Bright Armenia contacted three mobile operators to ask whether they had the technical capacity to identify the exact location of people making calls.

“In response to our inquiry, the mobile operators noted that if in an open space it is possible to pinpoint the location of an individual within a discrepancy of 20-100 metres; the closed spaces provide no such possibility,” Gorgisyan said. “Thus, the tool they want to deploy will give no information on personal interactions and only risk publicising citizens’ personal data.”

Armenia’s Human Rights Defender’s office has also expressed concerns that the law lacks adequate oversight and has called for certain provisions to be re-examined.

“Regulations proposed by the government in the draft law on making supplements to the law on the state of emergency restrict certain constitutional rights and contain derogations from Armenia’s obligations under the European Convention on Human Rights,” ombudsman Arman Tatoyan noted in a statement. “This refers to the rights such as protection of personal data, respect for private and family life, freedom and privacy of correspondence.”

Concerns were also voiced by international human rights institutions.
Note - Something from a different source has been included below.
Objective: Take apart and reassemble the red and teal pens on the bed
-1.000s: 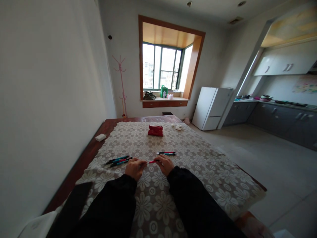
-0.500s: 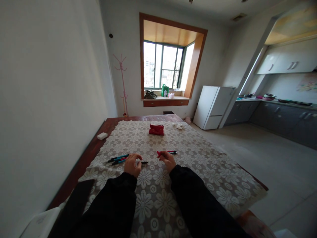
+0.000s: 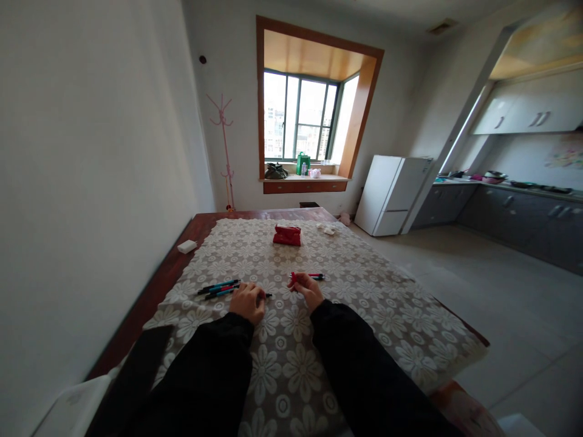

Giorgi Gogia, associate Europe and Central Asia director at Human Rights Watch, stressed that the government should enforce strict protocols to minimise the risk of data breaches.

“While Armenia’s authorities have respected Covid-19 patients’ privacy rights thus far, so they don’t undermine the trust needed for an effective public health response, they should explain how they will continue to do so and ensure that these digital surveillance measures are strictly in line with long-established human rights safeguards,” Gogia said.

Artur Sakunts, the chairman of the Helsinki Citizens' Assembly Vanadzor office, said that Armenia should not follow the example of more authoritarian states.

“The bill cites Israel’s experience as a successful example, where the same tool was used first in the fight against extremism and now is being deployed to confront the spread of coronavirus,” he continued. “The same tool was used in authoritarian countries. I do not think that countries like Singapore or Iran should serve as valid examples for Armenia, when these tools are not deployed in democratic states.”

The measures have won some support. Maria Titizian, editor-in-chief of the Armenian outlet EVN Report, argued that such steps may be warranted since people were not taking the crisis seriously enough.

“In the present situation, where parts of society do not comprehend the seriousness of the moment, similar steps make sense,” he said. “We have numerous examples of people who did not comply with guidelines and ended up spreading the virus.”

During the March 31 parliament session, justice minister Rustam Badasyan promised there would be no call tapping and that any data collected would be destroyed no later than one month after the end of the state of emergency.

Lilit Makunts, head of the ruling My Step faction, also confirmed that all the data collected will be eradicated.

“The elimination process will be controlled by the oversight authority – that is by the parliament with all its factions,” she noted.

Such promises have not reassured human rights defenders such as activist Zara Hovhannisyan, who highlighted concerns over what would happen to this data after the crisis passed.

“It is no less important when and how the collected database of personal information will be eliminated so that we do not have problems down the line,” she continued. “There are concerns that these changes will encroach on the confidentiality of personal and family lives.”

“There should have been additional guarantees on how the data will be appropriately stored, not used for any other purposes and will be fully destroyed once the state of emergency is lifted,” agreed Daniel Ioannisyan, programme director of the Union of Informed Citizens. “I do not see similar guarantees and am certain that the National Security Service is not going to erase this data after the end of the state of emergency.”